Hyperempowerment can be blocked, temporarily, but every block produces a stronger countervailing force: Gilmore’s Law in practice. This is the contour of the next billion seconds, a succession of blocks and disruptions, as every institution with any power confronts hyperempowerment and struggles to contain it.

There is no lock anywhere, nor any wall, law, or taboo, that will not be broken. Anything that remains will survive at the sufferance of the hyperempowered, because it pleases them. There is no question of whether this will happen – it is already happening. The only question remaining for us concerns how we choose to greet this transformation of our capabilities, our quantum leap into hyperempowerment.

As the generation caught in the midst of this transition from unconnected to hyperconnected, our actions have a disproportionate influence on the generations following us. The things we do today shape the world to come. We are in the process of articulating a new language, and it falls to us to form the first words. These words make the world that all who follow us will inhabit, and though they will utter their own new words, they will inevitably draw from the language we passed down to them. They will build upon what we are now creating anew.

We must accept that each word we utter will bring something down. It sounds pleasingly puissant to possess that kind of power, but we who have grown up with the presumptions of power are not well-constituted to live without it. Much that others did for us we need to do for ourselves. Much that we took for granted no longer holds true. As power falls, we increasingly find ourselves caught out by the delusions of power, things we believed eternally true, but which are no longer.

Neither can we be so afraid of our Shaivite aspect that we keep silent for fear of disrupting ourselves. If we do not do it, billions of others, who have different aims – some in concert with ours, others in conflict – will. On a hyperconnected planet, there is no place to drop out, no hermitage that puts us beyond the reach of those touched by hyperconnectivity and transformed by hyperempowerment. We can choose to remain silent, we can choose not to listen, but neither posture will prevent or even slow this process.

Thus far this has been an unconscious revolution. It has happened to us, but not with us. That is changing. We are becoming aware of ourselves, in our vast and potent billions. Every day we connect, share, and learn about ourselves, and all of this changes the scope of possibilities for doing. Some of this doing reflects back upon us; it is not only that we can do, but that we know we can do.

Can we sit between delight and terror, balanced carefully, neither feeding adolescent fantasies of universal apocalypse, nor the magical thinking that our acts alone (or our withdrawal from the world) could prevent it?

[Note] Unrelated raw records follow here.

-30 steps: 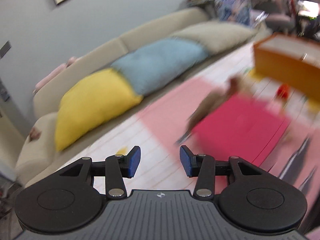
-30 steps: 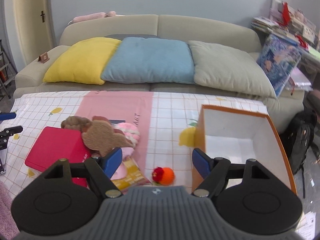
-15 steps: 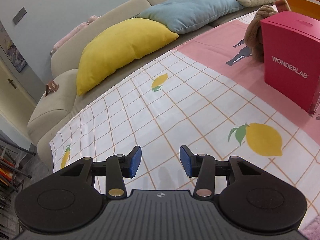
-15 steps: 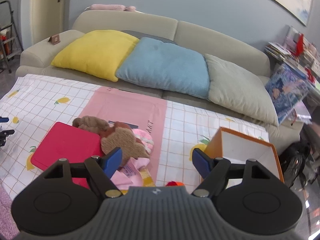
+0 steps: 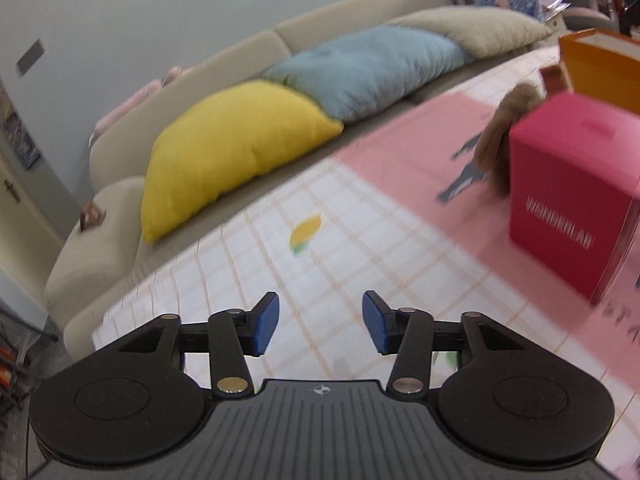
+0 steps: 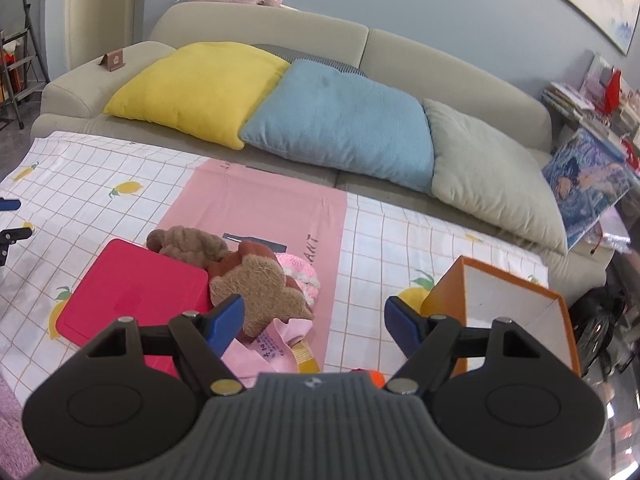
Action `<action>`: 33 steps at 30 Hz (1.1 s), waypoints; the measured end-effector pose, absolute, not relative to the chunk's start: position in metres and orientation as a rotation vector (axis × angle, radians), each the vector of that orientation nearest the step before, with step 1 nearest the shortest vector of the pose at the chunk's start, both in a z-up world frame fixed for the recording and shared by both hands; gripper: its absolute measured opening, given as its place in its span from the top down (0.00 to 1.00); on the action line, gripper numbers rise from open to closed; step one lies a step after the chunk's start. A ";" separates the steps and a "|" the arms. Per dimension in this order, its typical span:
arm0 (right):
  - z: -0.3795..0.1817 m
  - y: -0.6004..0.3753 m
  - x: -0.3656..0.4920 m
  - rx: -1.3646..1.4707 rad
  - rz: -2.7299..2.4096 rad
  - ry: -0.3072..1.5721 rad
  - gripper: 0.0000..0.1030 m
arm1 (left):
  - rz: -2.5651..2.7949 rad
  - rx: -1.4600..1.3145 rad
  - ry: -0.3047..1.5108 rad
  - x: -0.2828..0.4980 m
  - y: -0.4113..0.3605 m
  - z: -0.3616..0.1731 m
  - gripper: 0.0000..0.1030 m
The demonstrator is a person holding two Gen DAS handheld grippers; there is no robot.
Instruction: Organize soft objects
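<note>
Right gripper (image 6: 314, 320) has its jaws spread wide, nothing between them, hovering above the near edge of the tablecloth (image 6: 400, 236). Left gripper (image 5: 320, 322) is also parted and empty, low over the checked cloth, well apart from the toys (that view is blurred).

Just ahead of the right gripper's left finger lies the pile of soft things: a tan plush toy (image 6: 260, 288) on top, a darker brown plush (image 6: 188, 244) behind it against the red box (image 6: 132, 300), a pink knitted piece (image 6: 300, 270) tucked under, and a pink cloth bag (image 6: 272, 344) nearest the gripper. A small orange ball (image 6: 376, 378) peeks out at the gripper body's edge. The open orange box (image 6: 508, 300) stands to the right, near but apart from the pile; likely the drop target.

Handling guess: the plush toys look light and squashy, will give under the pads, not fragile or slippery. Take the tan plush across its thick middle rather than a thin limb, so it doesn't flop or drag the knitted piece along. The cloth bag is limp; pinch a bunched fold. No item moved to the box yet, inside looks bare.
</note>
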State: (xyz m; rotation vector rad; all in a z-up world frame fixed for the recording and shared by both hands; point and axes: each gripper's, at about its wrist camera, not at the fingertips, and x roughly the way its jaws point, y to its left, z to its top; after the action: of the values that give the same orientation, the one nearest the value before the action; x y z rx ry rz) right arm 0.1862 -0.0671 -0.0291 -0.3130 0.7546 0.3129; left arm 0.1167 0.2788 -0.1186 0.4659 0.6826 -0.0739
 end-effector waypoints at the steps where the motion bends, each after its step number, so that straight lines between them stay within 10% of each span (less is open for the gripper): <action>1: -0.030 -0.067 0.188 -0.310 0.315 0.757 0.26 | -0.091 0.461 0.675 0.120 0.275 -0.114 0.39; 12: -0.041 -0.068 0.203 -0.287 0.329 0.799 0.27 | -0.429 0.363 0.753 0.180 0.240 -0.080 0.17; 33: -0.062 -0.073 0.210 -0.248 0.301 0.849 0.27 | -0.052 0.651 0.713 0.091 0.292 -0.163 0.22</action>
State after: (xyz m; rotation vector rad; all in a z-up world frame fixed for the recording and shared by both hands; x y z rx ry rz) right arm 0.2104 -0.0735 -0.0617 -0.2485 0.8493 0.3011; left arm 0.0912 0.2916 -0.1626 0.6505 0.7128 -0.0525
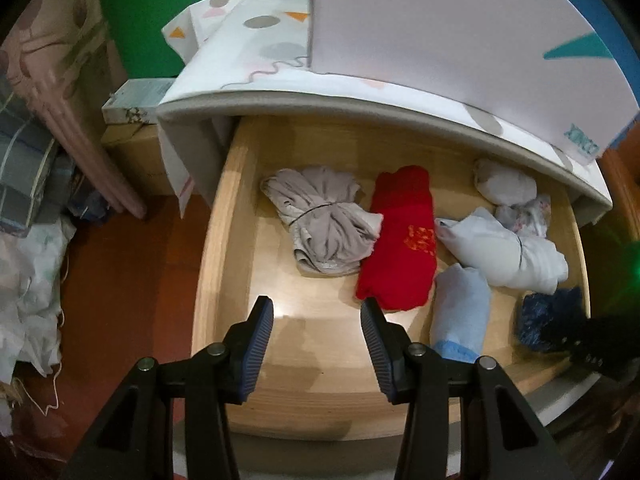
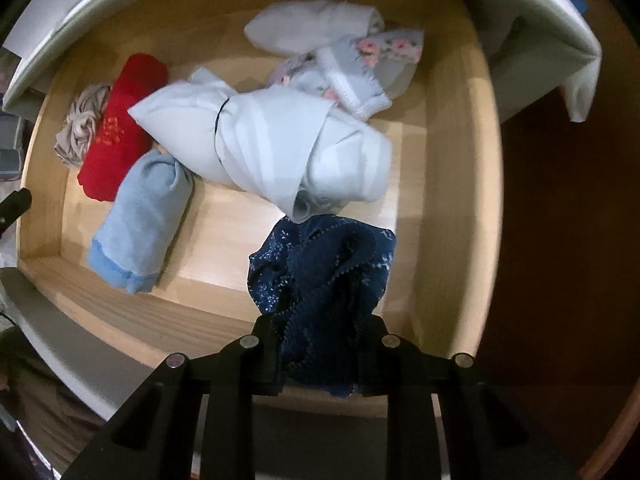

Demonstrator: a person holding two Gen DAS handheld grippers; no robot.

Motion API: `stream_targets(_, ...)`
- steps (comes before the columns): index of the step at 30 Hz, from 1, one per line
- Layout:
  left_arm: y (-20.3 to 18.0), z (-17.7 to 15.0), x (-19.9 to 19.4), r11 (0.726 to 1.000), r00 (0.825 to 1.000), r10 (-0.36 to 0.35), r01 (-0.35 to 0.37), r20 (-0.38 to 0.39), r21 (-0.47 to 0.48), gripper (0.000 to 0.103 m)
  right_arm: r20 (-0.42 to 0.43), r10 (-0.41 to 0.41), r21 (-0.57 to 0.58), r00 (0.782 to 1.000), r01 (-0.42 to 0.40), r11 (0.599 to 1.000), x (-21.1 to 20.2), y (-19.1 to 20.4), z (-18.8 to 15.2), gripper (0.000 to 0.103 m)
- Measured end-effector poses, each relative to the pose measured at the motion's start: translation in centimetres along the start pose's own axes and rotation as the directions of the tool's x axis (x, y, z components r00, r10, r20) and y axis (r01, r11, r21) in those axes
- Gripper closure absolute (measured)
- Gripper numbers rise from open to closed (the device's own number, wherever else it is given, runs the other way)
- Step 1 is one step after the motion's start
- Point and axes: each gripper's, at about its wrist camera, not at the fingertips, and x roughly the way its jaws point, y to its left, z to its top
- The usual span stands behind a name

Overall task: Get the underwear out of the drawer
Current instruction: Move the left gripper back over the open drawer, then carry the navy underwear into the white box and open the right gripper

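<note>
The wooden drawer (image 1: 224,208) stands pulled out, with rolled underwear inside. My left gripper (image 1: 317,312) hangs open over the bare drawer floor, just in front of a beige bundle (image 1: 324,220) and a red roll (image 1: 400,236). My right gripper (image 2: 322,340) is shut on dark blue patterned underwear (image 2: 324,272), which bunches up between its fingers near the drawer's front right corner. The same blue piece (image 1: 548,320) shows at the right edge of the left wrist view. A light blue roll (image 2: 144,220), a pale tied bundle (image 2: 272,148) and a flowered piece (image 2: 360,68) lie behind it.
A patterned white cloth (image 1: 256,52) covers the cabinet top above the drawer (image 2: 460,200). To the left on the reddish floor (image 1: 120,272) are a cardboard box (image 1: 132,148), stacked fabric and a crumpled white bag (image 1: 32,288). A white board (image 1: 440,20) leans on top.
</note>
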Motion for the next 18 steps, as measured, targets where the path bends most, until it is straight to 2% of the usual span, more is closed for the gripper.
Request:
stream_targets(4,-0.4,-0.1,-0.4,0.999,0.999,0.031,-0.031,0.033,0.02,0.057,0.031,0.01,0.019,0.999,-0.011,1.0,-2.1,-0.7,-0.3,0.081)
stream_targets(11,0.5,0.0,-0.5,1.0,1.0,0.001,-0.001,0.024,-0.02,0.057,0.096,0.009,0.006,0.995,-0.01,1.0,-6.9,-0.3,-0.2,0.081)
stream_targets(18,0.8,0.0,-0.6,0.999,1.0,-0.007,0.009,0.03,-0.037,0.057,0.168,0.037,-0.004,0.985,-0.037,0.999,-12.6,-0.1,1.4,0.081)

Should we try to do too much for ourselves, at the detriment to others, they will rise to block us, just as, situation reversed, we will rise to block them. We have great power without great freedom. Our scope for action has narrowed in concert with the force we bring to our acts, a paradox that will seem completely natural a billion seconds from now, but one which makes us feel strangely confined.

Just as everything opens up, we feel the walls of our cage. We want to knock down those walls – while we are kicking down so many others – only to learn that we are the walls. The billions of us – Homo Nexus – have come together in an unexpected form. Like infants struggling against our limits, we have a lot to learn about the bounds of the possible.